### [Exercise]
This exercise calls for copying every line below that holds the word "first".
___ Data segment ___
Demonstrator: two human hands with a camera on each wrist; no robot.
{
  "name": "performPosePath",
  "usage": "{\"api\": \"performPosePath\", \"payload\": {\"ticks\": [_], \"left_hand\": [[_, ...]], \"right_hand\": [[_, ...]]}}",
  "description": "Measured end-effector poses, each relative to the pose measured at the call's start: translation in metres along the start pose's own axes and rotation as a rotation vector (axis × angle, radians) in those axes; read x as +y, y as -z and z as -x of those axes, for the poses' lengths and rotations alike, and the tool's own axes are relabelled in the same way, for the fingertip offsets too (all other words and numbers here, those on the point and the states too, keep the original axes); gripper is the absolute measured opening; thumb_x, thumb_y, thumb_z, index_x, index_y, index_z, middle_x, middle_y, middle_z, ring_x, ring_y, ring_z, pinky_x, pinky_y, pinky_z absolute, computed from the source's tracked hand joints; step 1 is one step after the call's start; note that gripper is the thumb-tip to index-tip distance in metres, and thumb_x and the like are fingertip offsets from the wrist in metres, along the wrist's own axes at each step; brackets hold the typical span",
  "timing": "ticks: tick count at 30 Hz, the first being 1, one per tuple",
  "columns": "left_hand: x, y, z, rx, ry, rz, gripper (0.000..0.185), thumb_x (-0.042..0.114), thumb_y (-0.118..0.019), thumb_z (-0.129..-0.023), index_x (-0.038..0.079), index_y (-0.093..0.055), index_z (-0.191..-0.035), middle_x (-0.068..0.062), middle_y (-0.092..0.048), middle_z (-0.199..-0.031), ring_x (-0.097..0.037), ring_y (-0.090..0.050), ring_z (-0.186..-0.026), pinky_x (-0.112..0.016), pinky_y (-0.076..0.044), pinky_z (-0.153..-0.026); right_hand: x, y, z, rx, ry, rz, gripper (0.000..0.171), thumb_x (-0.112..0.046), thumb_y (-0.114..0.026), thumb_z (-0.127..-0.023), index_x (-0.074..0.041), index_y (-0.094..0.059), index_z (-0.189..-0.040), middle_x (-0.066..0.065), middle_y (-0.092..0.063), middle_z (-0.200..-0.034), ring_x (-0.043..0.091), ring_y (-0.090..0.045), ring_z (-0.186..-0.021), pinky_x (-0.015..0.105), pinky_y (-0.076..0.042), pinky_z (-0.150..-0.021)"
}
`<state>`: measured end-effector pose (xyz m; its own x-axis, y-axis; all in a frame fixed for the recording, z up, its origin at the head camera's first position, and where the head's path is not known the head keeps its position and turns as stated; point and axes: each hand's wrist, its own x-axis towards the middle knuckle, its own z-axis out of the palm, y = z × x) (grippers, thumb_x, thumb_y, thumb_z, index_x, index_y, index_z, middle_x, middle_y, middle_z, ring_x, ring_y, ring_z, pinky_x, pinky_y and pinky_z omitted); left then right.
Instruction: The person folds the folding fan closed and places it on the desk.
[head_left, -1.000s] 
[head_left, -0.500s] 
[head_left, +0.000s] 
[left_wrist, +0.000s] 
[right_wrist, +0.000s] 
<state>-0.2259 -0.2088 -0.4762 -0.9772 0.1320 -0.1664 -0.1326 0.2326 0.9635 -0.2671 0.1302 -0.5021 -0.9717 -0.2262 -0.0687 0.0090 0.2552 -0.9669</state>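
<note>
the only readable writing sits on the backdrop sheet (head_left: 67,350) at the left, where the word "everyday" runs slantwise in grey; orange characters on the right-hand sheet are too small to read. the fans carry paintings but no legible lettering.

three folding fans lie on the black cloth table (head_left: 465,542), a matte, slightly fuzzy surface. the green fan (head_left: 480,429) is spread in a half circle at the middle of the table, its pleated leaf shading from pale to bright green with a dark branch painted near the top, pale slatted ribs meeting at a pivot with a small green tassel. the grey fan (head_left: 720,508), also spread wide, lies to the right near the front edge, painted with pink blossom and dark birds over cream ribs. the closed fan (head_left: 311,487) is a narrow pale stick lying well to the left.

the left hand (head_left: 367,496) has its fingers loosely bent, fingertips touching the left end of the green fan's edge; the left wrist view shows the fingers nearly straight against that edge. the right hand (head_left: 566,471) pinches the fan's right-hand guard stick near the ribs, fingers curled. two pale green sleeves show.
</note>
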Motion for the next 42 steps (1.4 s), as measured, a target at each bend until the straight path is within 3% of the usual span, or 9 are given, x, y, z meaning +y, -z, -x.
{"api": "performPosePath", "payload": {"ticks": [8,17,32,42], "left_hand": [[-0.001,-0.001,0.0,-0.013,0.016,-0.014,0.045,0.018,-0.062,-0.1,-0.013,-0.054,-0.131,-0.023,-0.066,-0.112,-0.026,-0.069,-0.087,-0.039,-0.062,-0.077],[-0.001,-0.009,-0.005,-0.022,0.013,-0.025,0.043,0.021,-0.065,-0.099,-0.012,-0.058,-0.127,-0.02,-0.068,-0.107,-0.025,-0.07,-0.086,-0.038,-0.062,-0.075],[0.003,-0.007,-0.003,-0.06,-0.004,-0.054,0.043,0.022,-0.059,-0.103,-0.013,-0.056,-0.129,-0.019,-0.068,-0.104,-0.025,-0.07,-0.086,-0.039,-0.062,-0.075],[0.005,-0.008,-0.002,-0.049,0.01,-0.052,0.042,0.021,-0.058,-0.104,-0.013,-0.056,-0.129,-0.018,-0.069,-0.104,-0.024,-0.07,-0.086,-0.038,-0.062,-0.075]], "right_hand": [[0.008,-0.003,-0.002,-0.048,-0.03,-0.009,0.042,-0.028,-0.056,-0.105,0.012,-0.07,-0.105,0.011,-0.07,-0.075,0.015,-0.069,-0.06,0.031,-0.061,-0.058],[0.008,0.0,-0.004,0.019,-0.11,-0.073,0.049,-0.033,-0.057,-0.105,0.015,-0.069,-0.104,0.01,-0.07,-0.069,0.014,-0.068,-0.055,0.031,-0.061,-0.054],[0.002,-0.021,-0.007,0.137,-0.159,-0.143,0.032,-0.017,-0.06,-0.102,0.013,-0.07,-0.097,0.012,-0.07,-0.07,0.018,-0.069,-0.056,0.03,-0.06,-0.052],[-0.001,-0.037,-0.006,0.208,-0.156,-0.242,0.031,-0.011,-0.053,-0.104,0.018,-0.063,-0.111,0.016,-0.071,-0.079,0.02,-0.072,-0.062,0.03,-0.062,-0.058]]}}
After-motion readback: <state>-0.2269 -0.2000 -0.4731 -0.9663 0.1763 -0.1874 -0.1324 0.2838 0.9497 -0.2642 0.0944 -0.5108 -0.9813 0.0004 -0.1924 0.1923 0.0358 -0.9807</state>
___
### [Exercise response]
  "timing": "ticks: tick count at 30 Hz, the first being 1, one per tuple",
`<state>`: measured end-effector pose (xyz m; its own x-axis, y-axis; all in a frame fixed for the recording, z up, its origin at the head camera's first position, and where the head's path is not known the head keeps its position and turns as stated; point and axes: each hand's wrist, its own x-axis towards the middle knuckle, its own z-axis out of the palm, y = z × x) (grippers, thumb_x, thumb_y, thumb_z, index_x, index_y, index_z, middle_x, middle_y, middle_z, ring_x, ring_y, ring_z, pinky_x, pinky_y and pinky_z omitted); left then right.

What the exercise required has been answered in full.